## REQUIREMENT
Below is a listing; repeat exactly the lines from the one containing "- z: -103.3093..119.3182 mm" to the one containing "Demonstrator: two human", both included.

================

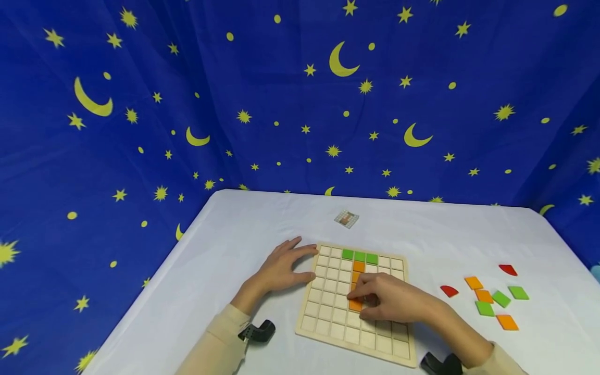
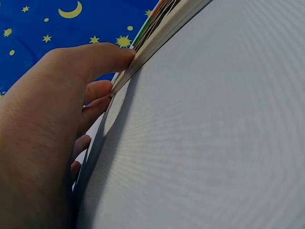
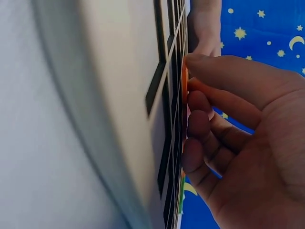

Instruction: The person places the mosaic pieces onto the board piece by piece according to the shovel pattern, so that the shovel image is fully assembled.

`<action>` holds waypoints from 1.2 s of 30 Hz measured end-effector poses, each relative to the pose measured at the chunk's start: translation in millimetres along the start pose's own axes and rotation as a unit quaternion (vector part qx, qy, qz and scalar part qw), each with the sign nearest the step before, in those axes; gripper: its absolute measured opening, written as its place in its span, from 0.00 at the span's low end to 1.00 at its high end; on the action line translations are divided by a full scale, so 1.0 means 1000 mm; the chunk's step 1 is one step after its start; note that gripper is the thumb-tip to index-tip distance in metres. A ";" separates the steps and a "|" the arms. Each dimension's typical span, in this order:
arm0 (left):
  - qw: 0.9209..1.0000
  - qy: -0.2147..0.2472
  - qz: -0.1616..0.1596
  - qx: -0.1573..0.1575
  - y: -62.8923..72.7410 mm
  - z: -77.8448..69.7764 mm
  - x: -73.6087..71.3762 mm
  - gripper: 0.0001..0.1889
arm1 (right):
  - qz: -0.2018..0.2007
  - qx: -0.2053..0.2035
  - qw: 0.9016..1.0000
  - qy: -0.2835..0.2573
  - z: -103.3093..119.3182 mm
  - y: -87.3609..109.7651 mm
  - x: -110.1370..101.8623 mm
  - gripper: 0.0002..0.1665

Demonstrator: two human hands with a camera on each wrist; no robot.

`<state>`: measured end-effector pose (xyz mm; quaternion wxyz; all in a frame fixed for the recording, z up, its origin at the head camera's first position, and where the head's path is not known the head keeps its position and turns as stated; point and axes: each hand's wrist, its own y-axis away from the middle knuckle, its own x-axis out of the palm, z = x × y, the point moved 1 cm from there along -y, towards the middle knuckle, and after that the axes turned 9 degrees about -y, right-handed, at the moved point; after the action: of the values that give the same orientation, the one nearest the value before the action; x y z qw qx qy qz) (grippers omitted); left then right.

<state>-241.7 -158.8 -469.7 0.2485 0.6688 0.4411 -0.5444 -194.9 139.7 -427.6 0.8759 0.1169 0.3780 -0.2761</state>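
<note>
A square wooden grid board (image 1: 328,314) lies on the table. Three green square tiles (image 1: 359,256) fill part of its far row, and a column of orange tiles (image 1: 358,266) runs from them toward the near side. My right hand (image 1: 394,299) is over the board, thumb and index finger pinching the nearest orange tile (image 1: 355,304) of that column; its other fingers are curled and partly cover the column. On the left, my left hand (image 1: 283,268) rests with spread fingers, its thumb (image 2: 121,55) and index finger touching the board's left edge.
Right of the board lie loose orange tiles (image 1: 508,322), green tiles (image 1: 518,292) and two red quarter-round pieces (image 1: 449,291). A small card with a grid pattern (image 1: 347,219) lies beyond the board. Blue star-printed cloth (image 1: 281,94) hangs behind the white table (image 1: 262,213).
</note>
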 end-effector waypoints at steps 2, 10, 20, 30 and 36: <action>1.000 0.001 -0.001 0.002 0.000 0.000 0.000 0.33 | -0.001 0.003 1.000 0.002 0.000 0.002 -0.001 0.20; 1.000 -0.002 -0.003 0.002 0.001 0.002 0.000 0.33 | -0.020 0.018 0.999 -0.025 -0.008 0.021 -0.011 0.16; 1.000 -0.004 0.001 0.000 0.002 0.003 0.001 0.33 | -0.050 0.047 0.996 -0.055 -0.025 0.049 -0.024 0.18; 1.000 -0.002 0.002 0.000 0.000 -0.001 0.001 0.33 | -0.091 0.101 0.990 -0.029 -0.035 0.081 -0.039 0.18; 1.000 0.000 -0.001 0.000 0.000 -0.002 -0.001 0.33 | -0.124 0.106 0.986 -0.019 -0.039 0.101 -0.045 0.19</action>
<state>-240.5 -157.8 -468.3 0.2482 0.6684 0.4411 -0.5450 -185.8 256.8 -422.2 0.8245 0.1566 0.3415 -0.4231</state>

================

## SOLUTION FOR THIS EXERCISE
  - z: -103.3093..119.3182 mm
  - y: -87.3609..109.7651 mm
  - x: -110.1370..101.8623 mm
  - gripper: 0.0002..0.1665

Demonstrator: two human hands with a camera on each wrist; no robot.

Nothing else is needed to complete this exercise.